> WHAT THE TASK REQUIRES: Search the material below for "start" and copy every line where it occurs.

═══ THE RECORDS

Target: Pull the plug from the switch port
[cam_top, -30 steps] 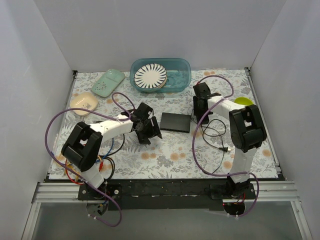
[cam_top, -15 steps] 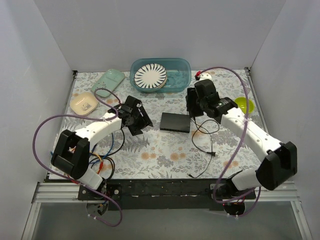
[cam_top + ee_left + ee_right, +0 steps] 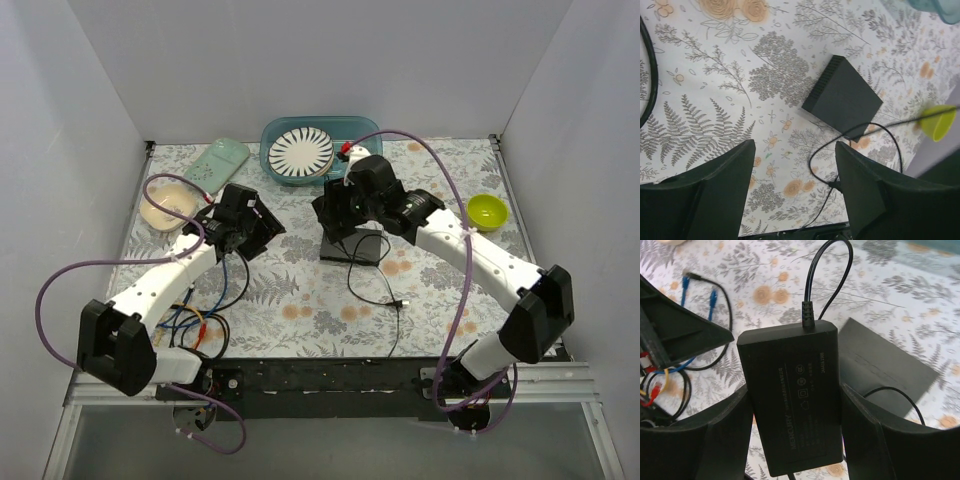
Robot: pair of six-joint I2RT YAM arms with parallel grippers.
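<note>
Right wrist: right gripper [image 3: 792, 390] clamps adapter [image 3: 787, 360], axis 12–6 o'clock, cable [image 3: 816, 277] exits 12, switch [image 3: 890, 371] at 3; left gripper [image 3: 794, 150] spread.

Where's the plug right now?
Right wrist view: the plug sits in the far end of the black switch held in the right tool, above the flat black box.

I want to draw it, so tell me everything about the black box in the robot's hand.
The black box is a matte, plastic-looking rectangle with small pale writing including MERCURY. The right hand pinches its long sides, holding it above the flowery table. A black cable with a ribbed plug is stuck in its far end.
</note>
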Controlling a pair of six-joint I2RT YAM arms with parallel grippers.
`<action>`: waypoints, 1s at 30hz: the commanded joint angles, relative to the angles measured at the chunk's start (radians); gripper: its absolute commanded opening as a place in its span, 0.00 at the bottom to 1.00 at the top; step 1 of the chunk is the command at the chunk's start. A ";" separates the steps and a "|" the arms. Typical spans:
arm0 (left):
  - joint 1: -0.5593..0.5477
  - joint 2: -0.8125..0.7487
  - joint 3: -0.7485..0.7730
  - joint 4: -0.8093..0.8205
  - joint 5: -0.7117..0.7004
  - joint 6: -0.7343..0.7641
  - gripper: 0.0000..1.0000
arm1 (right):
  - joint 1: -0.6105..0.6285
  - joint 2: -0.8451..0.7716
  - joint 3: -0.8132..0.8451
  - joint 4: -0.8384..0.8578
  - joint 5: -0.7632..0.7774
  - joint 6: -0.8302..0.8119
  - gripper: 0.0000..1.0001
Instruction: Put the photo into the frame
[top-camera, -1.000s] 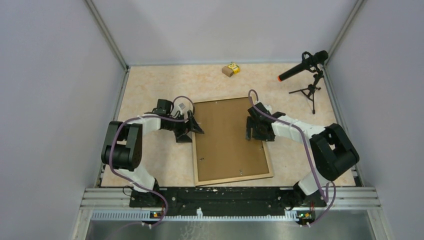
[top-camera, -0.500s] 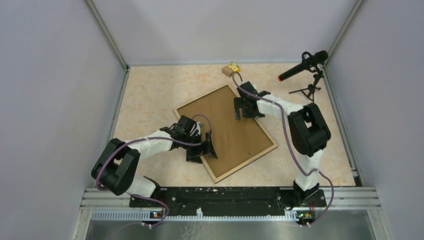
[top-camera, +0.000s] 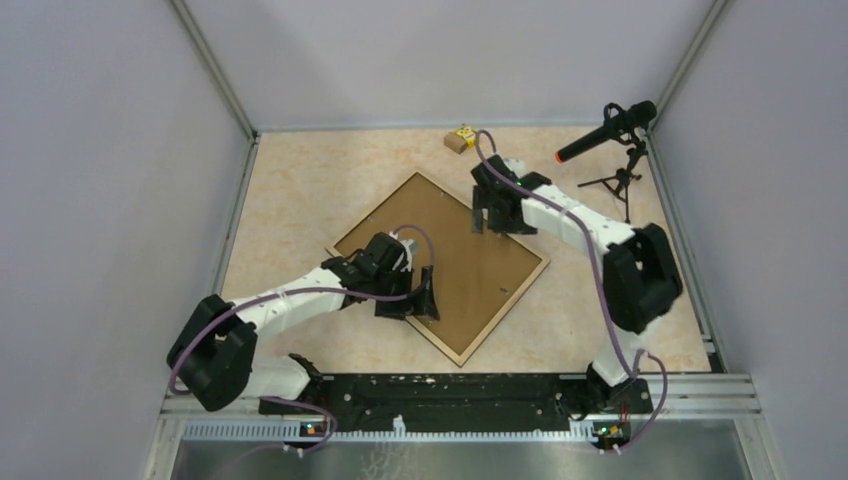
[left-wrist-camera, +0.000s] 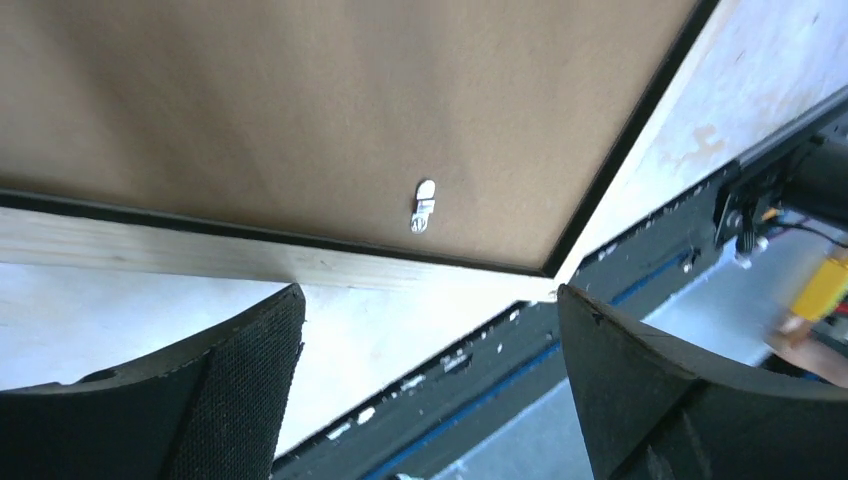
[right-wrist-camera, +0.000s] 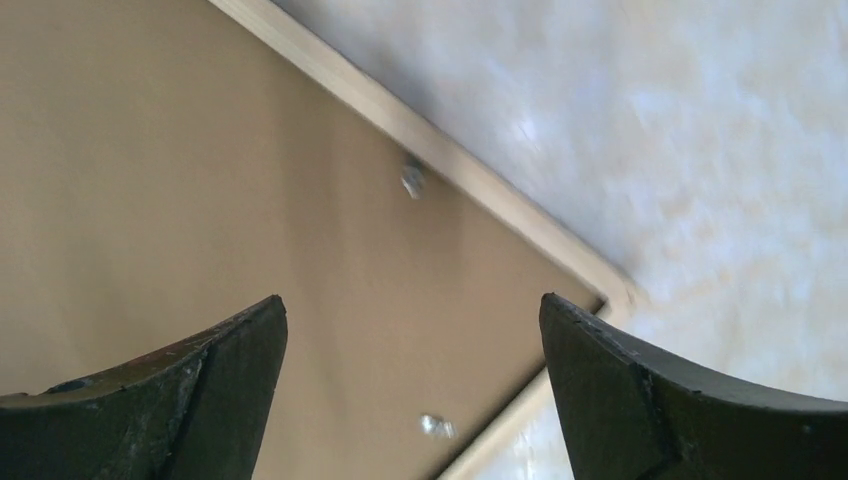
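Top external — frame (top-camera: 504, 312) face-down w/ backing board (top-camera: 470, 268) inside.

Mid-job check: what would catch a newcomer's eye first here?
A large rectangular picture frame with a light-wood rim lies back-up and turned diamond-wise on the beige table, its brown backing board showing. The left pincer is open over its near-left edge, the right pincer open over its far-right edge.
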 joint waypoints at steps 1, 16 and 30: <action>0.005 -0.068 0.141 -0.018 -0.210 0.128 0.99 | -0.002 -0.244 -0.256 -0.040 0.020 0.213 0.93; 0.171 0.103 0.517 -0.066 -0.341 0.248 0.99 | -0.030 -0.477 -0.715 0.215 -0.018 0.458 0.78; 0.259 0.187 0.633 -0.067 -0.440 0.386 0.98 | -0.060 -0.416 -0.819 0.334 -0.066 0.395 0.30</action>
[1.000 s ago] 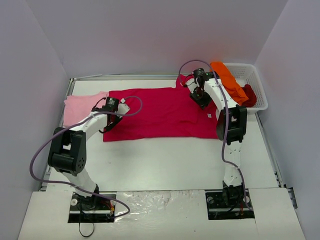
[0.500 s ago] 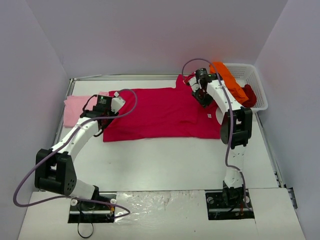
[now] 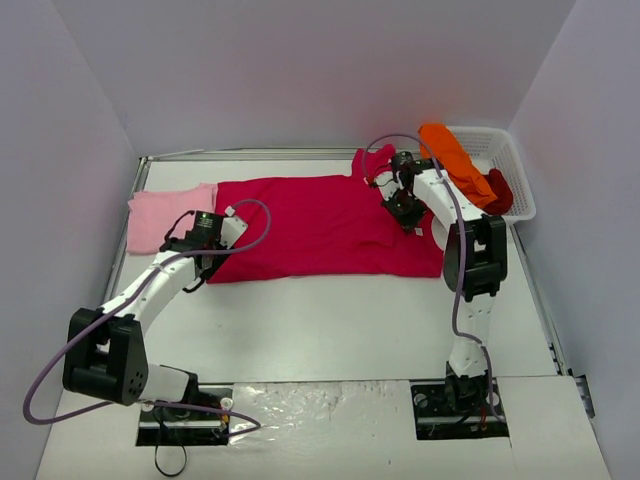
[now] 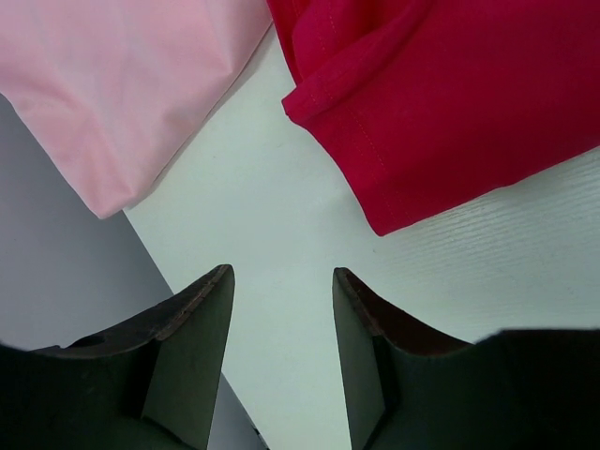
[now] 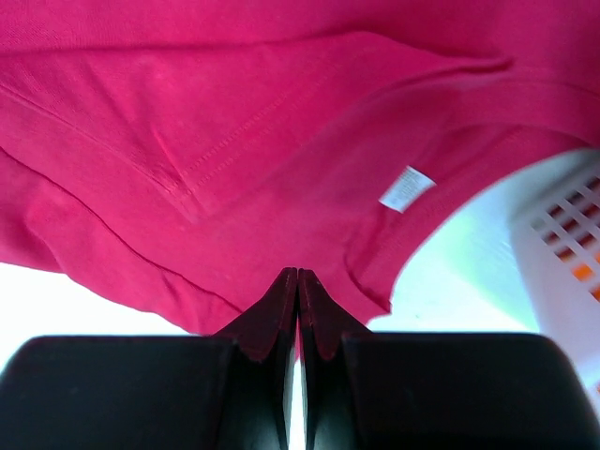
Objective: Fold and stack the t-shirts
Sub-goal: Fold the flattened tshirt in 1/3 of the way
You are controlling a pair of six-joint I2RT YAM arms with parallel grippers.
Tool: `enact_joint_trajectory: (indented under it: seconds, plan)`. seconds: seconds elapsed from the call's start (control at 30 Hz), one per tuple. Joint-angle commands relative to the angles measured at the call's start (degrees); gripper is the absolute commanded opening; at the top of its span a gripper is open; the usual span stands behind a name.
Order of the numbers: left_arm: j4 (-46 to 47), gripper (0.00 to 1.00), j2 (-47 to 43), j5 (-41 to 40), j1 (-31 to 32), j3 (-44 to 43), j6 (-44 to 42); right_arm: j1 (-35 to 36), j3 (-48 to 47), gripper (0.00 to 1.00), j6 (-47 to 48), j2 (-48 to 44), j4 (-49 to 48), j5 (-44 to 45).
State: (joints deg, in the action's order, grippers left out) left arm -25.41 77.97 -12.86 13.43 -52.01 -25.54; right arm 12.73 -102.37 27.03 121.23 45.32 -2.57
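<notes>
1. crimson t-shirt [image 3: 320,225]: spread flat mid-table, ready for folding.
2. pale pink t-shirt [image 3: 165,215]: set aside just left of it.
3. left gripper [image 4: 281,274]: spread above bare table [image 4: 272,187] by the crimson corner, likely lining up.
4. right gripper [image 5: 297,281]: pressed together at the collar-side edge; cannot tell if cloth is caught.

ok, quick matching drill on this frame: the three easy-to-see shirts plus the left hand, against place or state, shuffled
Things:
1. crimson t-shirt
2. pale pink t-shirt
3. orange t-shirt
4. left hand

Place or state:
A. open, nothing between the fingers
B. draped over the basket rim
C. spread flat across the middle of the table
D. lying flat by the table's left edge

Pairs: 1-C, 2-D, 3-B, 4-A
</notes>
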Motion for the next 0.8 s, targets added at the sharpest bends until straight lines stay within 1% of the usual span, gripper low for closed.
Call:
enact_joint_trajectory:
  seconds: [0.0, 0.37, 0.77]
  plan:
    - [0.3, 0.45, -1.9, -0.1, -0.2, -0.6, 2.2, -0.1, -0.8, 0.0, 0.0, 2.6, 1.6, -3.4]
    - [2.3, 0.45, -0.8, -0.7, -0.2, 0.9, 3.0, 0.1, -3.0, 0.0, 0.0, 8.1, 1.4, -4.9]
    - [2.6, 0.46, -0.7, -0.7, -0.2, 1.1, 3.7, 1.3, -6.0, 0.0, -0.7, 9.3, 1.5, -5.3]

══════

> EXERCISE RESULT:
`<action>`: waypoints, 1s at 30hz: the commanded joint angles, relative to the angles measured at the chunk's start (radians); gripper: its absolute commanded opening as a place in its span, 0.00 at the bottom to 1.00 at the top; step 1 of the chunk is the command at the chunk's start. A ";" separates the steps and a "|" the arms. Typical spans:
Tool: `enact_joint_trajectory: (indented under it: seconds, plan)`. seconds: seconds elapsed from the call's start (control at 30 Hz), one per tuple. Joint-angle commands relative to the angles measured at the call's start (degrees); gripper is the absolute commanded opening; at the top of its span a gripper is open; the usual span stands behind a name.

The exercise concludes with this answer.